The Vikings, one of the best teams in football at the time, beat us on opening day. The next week, we ended the Dolphins record 18 straight wins with a narrow 12-7 victory. The Dolphins first loss since 1971. On the Thursday before we left for our game against the Chiefs at Arrowhead Stadium, I was at my workstation in the Raiders locker room and offensive backfield coach Paul Roach said to me and Tom Flores, “Well before the season started I would have taken two wins in the first three weeks.”
I viewed the comment as the kiss of death.
Roach was attributing our triumph over the Dolphins as paramount to winning two of our first three games given we were favored against a below average Kansas City team the next Sunday. Overconfident, as evidenced by Roach’s comment, the Raiders lost to the Chiefs and started the 1973 season with one win in the first three weeks.
Now, don’t you know that the Eagles were looking at their upcoming schedule during their bye week and thinking that those first two games, against the Packers on the road and the Lions at Lincoln Financial Field, were going to be real challenges. And yet, their road game against a division opponent, like the Chiefs were for the Raiders so many years ago, was going to be an easier to collect win.
Once the Raiders beat the Dolphins, they had nothing left for the Chiefs.
Once the Eagles beat the Packers and Lions, well you perhaps get my point.
The Cowboys look like an easy road win, certainly not as challenging as the two victories they picked up against the Packers and Lions.

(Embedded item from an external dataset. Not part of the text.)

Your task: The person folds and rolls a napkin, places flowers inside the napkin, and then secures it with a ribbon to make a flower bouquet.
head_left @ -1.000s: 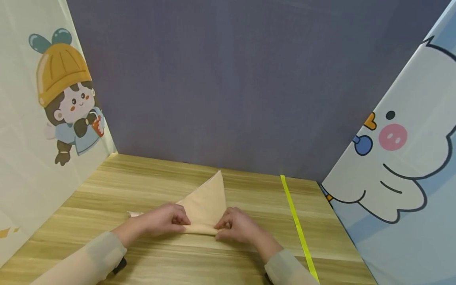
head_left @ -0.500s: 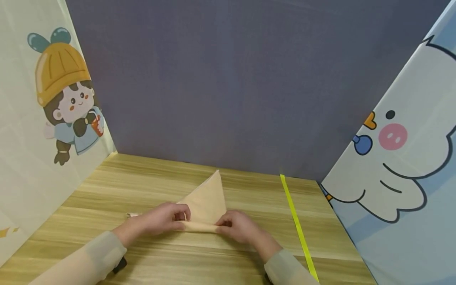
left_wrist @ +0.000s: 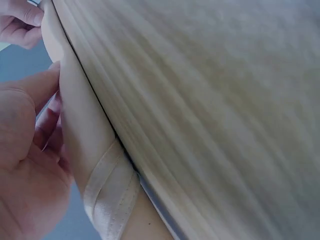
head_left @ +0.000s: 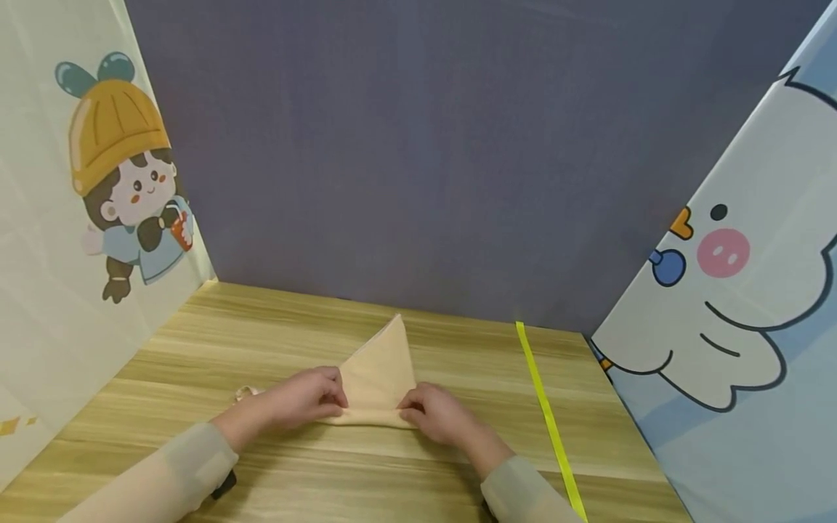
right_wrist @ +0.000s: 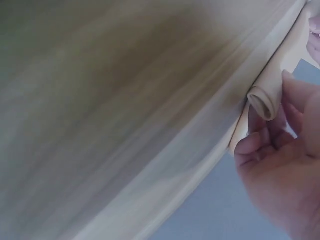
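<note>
A pale peach cloth (head_left: 378, 370) lies on the wooden table, its far part tapering to a point and its near edge rolled into a narrow tube. My left hand (head_left: 306, 396) pinches the left part of this roll (head_left: 373, 418), thumb on the near side. At the roll's right end, my right hand (head_left: 443, 412) pinches it between thumb and fingers. The right wrist view shows the spiral end of the roll (right_wrist: 265, 102) beside the thumb. A stitched band (left_wrist: 112, 190) crosses the roll in the left wrist view. Past my left wrist, a small cloth end (head_left: 245, 392) sticks out.
A yellow tape strip (head_left: 546, 410) runs down the wooden table (head_left: 392, 479) to the right of my right hand. A dark grey panel (head_left: 392, 160) stands behind the table. Printed cloth panels border it at left (head_left: 33, 254) and right (head_left: 771, 305).
Both hands stay at the roll and shift only slightly. My left fingers have come down closer onto it. The cloth's far tip has moved a little left, and the small end at left now curls up.
</note>
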Tool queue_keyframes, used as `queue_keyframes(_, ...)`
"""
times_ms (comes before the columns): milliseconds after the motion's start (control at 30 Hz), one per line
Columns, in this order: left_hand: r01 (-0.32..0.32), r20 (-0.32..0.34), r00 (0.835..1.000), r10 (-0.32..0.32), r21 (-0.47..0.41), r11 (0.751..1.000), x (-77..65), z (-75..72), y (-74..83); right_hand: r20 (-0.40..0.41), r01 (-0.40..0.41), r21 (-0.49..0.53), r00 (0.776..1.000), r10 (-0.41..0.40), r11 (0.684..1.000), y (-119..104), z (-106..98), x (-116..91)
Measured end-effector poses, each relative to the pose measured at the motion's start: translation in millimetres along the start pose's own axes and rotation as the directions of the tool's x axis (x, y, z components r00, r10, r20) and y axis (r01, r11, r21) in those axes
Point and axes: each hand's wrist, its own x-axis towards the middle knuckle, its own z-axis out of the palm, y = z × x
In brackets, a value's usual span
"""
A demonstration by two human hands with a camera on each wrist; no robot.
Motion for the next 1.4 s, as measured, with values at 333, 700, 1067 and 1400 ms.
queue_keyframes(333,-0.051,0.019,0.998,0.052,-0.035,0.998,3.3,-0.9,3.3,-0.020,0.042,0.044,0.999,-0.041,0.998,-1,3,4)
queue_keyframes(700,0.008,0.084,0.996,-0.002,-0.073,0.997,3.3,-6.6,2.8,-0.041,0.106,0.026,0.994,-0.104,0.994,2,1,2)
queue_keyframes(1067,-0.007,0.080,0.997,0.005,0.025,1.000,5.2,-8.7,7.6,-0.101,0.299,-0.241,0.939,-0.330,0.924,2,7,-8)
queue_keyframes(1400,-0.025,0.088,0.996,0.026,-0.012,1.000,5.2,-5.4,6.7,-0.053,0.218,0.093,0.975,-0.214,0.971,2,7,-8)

And yet, from a motivational perspective, this is a trap with enormous potential for an underdog home win.
The Cowboys, perhaps really did retool their defense though deadline trades and come together as a team in stark contrast to the squad that played the first half of the season with a swinging gate stop unit. Against the Raiders last Monday night, Dallas, to our surprise, looked like a well-oiled machine on both sides of the ball. Easily compensating for an early game fumble that staked the Silver and Black to a lead and dominating the rest of the night with the look of a team that is headed in the right direction.
I’m not in the Eagles locker room, so I don’t have firsthand comments like I did with the Raiders years ago. But, seeing what happened on the field, and knowing how humans react to success, I suggest the Eagles are headed into an upset loss this Sunday in Big D.